Femi and Omolara Aloba, the five-year-old boy’s parents, say they feel what happened to their son at his school last week has been downplayed in public and that neither the police, nor the body set up to investigate them, has treated the matter seriously. 

“This saddens my heart right now, and I feel that we are probably being treated in a certain way,” said Femi Aloba. 

“You don’t just sweep things under the carpet. You don’t just downplay things. You’re talking about a five-year-old,” he said. “He was in a safe spot … in his school.”

The child was bitten by the police dog during a Dec. 14 visit by the Winnipeg Police Service’s canine unit to Samuel Burland School, in the South St. Vital neighbourhood.

Police notified the Independent Investigation Unit of Manitoba, which is mandated to investigate all serious incidents involving police in the province, about the incident. Police are required under provincial legislation to notify the IIU of any incident where an officer is involved in a serious injury.

An investigator from the unit told CBC News on Wednesday that after reviewing the incident, they determined it did not fall within the “serious injury classification,” because the child was taken to hospital but not admitted. 

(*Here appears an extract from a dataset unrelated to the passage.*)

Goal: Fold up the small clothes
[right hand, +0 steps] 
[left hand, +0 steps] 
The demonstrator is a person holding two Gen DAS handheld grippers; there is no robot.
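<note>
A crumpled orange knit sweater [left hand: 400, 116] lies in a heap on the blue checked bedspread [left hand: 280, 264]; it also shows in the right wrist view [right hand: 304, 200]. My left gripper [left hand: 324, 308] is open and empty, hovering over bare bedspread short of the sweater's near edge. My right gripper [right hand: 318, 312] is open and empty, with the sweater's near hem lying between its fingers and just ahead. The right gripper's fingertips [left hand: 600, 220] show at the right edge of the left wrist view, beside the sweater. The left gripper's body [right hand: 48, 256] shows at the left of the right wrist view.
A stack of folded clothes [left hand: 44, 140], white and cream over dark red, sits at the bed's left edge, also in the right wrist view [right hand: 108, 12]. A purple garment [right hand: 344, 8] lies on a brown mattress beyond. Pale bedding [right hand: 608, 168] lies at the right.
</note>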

The investigator further said the decision could change, and an independent investigation could be launched, if there is enough public interest in the incident.

The parents said they’ve never been contacted by anyone from the IIU and only learned about the unit’s decision to decline to investigate when they were contacted by the CBC.

A Winnipeg Police Service spokesperson said in an email to CBC Friday morning that both a police service inspector and staff sergeant met with the family the day the boy was bitten.

Police previously said they were investigating the incident, and that the dog would be removed from active service until a review is completed. The spokesperson said there was no further information to provide about the dog’s status as of Friday.

A harrowing ordeal 

The boy’s mother said when she got to the school after the attack, she was immediately struck by the sight of blood and her son crying, and she started crying as well. 

Someone from the school and a paramedic each gave her versions of what happened, said Omolara Aloba.

She was told the students were to take photos with the police dog. While walking toward the dog, her son tripped, she was told. According to one account, he fell on the dog. The other said he fell in front the dog. 

In both versions, the dog then bit the child. 

Young boy's lower lip appears to be cut and torn.
A photo taken while waiting to be seen by doctors shows the injuries to the boy’s lips sustained in the attack by the Winnipeg Police Service dog. (Submitted by Femi Aloba)

In a statement issued the day of the incident, school principal Ross Cathers said a student “was provided with the necessary medical care on-site” and transported to hospital as “an additional precaution.” 

The boy’s parents, however, described injuries that required significant medical attention, saying a chunk of his lower lip was “dangling” after being torn by the bite. 

They said they got to the hospital some time around noon and didn’t see a doctor until after 7 p.m. 

“My son was so weak … because he couldn’t eat anything,” Omolara said. 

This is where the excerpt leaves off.